INSTRUCTIONS FOR THE TASK ▸ Repeat the listing that follows without a single change.

DATA SECTION ▸
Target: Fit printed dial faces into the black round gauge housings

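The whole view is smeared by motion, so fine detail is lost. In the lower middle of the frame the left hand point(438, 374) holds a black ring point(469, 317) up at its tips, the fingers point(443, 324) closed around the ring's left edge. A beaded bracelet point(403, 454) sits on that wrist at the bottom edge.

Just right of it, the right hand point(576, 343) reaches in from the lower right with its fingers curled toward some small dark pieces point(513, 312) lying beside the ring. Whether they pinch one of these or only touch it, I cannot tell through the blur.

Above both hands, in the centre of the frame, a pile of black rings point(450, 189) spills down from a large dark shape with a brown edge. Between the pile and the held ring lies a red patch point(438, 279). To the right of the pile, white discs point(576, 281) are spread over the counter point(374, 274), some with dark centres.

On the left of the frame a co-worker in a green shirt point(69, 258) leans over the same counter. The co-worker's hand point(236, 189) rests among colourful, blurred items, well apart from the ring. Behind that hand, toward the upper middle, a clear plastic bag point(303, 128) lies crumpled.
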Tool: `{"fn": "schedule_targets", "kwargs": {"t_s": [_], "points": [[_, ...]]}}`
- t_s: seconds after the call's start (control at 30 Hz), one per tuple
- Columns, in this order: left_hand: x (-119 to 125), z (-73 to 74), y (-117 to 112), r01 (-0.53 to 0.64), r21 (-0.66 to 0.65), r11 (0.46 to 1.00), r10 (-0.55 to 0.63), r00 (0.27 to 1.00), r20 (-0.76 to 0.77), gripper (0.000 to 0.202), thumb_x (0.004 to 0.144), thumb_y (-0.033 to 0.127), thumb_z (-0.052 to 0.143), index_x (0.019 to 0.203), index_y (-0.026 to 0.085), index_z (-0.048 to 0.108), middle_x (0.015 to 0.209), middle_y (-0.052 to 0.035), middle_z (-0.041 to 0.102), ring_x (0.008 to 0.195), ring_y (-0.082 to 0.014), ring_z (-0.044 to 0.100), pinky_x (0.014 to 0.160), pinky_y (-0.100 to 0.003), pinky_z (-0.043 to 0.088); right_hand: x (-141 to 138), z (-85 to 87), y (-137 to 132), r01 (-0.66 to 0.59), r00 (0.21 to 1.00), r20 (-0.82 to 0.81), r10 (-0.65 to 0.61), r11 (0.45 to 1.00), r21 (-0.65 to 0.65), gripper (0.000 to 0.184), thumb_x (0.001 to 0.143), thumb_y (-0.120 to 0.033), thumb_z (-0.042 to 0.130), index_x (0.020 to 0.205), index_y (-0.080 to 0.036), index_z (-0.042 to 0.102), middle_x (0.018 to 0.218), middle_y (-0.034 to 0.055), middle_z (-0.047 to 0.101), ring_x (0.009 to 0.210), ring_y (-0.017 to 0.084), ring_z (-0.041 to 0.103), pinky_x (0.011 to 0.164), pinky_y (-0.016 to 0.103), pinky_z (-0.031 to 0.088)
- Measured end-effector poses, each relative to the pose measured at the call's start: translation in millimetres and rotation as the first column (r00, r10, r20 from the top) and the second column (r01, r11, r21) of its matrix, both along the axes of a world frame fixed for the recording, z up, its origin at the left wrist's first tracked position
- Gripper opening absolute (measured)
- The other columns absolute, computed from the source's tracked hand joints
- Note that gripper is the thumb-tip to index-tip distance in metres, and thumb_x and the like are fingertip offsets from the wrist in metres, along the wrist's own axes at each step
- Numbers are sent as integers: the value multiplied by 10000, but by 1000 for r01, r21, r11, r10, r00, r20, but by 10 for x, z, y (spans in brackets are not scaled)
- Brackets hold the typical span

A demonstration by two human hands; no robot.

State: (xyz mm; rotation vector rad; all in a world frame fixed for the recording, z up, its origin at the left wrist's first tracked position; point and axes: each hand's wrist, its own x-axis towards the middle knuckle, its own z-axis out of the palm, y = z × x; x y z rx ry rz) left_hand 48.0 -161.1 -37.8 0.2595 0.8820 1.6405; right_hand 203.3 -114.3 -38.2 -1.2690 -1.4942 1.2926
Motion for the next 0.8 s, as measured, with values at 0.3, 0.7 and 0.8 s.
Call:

RESULT BELOW ▸
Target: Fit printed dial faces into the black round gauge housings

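The whole view is smeared by motion, so fine detail is lost. In the lower middle of the frame the left hand point(438, 374) holds a black ring point(469, 317) up at its tips, the fingers point(443, 324) closed around the ring's left edge. A beaded bracelet point(403, 454) sits on that wrist at the bottom edge.

Just right of it, the right hand point(576, 343) reaches in from the lower right with its fingers curled toward some small dark pieces point(513, 312) lying beside the ring. Whether they pinch one of these or only touch it, I cannot tell through the blur.

Above both hands, in the centre of the frame, a pile of black rings point(450, 189) spills down from a large dark shape with a brown edge. Between the pile and the held ring lies a red patch point(438, 279). To the right of the pile, white discs point(576, 281) are spread over the counter point(374, 274), some with dark centres.

On the left of the frame a co-worker in a green shirt point(69, 258) leans over the same counter. The co-worker's hand point(236, 189) rests among colourful, blurred items, well apart from the ring. Behind that hand, toward the upper middle, a clear plastic bag point(303, 128) lies crumpled.
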Tool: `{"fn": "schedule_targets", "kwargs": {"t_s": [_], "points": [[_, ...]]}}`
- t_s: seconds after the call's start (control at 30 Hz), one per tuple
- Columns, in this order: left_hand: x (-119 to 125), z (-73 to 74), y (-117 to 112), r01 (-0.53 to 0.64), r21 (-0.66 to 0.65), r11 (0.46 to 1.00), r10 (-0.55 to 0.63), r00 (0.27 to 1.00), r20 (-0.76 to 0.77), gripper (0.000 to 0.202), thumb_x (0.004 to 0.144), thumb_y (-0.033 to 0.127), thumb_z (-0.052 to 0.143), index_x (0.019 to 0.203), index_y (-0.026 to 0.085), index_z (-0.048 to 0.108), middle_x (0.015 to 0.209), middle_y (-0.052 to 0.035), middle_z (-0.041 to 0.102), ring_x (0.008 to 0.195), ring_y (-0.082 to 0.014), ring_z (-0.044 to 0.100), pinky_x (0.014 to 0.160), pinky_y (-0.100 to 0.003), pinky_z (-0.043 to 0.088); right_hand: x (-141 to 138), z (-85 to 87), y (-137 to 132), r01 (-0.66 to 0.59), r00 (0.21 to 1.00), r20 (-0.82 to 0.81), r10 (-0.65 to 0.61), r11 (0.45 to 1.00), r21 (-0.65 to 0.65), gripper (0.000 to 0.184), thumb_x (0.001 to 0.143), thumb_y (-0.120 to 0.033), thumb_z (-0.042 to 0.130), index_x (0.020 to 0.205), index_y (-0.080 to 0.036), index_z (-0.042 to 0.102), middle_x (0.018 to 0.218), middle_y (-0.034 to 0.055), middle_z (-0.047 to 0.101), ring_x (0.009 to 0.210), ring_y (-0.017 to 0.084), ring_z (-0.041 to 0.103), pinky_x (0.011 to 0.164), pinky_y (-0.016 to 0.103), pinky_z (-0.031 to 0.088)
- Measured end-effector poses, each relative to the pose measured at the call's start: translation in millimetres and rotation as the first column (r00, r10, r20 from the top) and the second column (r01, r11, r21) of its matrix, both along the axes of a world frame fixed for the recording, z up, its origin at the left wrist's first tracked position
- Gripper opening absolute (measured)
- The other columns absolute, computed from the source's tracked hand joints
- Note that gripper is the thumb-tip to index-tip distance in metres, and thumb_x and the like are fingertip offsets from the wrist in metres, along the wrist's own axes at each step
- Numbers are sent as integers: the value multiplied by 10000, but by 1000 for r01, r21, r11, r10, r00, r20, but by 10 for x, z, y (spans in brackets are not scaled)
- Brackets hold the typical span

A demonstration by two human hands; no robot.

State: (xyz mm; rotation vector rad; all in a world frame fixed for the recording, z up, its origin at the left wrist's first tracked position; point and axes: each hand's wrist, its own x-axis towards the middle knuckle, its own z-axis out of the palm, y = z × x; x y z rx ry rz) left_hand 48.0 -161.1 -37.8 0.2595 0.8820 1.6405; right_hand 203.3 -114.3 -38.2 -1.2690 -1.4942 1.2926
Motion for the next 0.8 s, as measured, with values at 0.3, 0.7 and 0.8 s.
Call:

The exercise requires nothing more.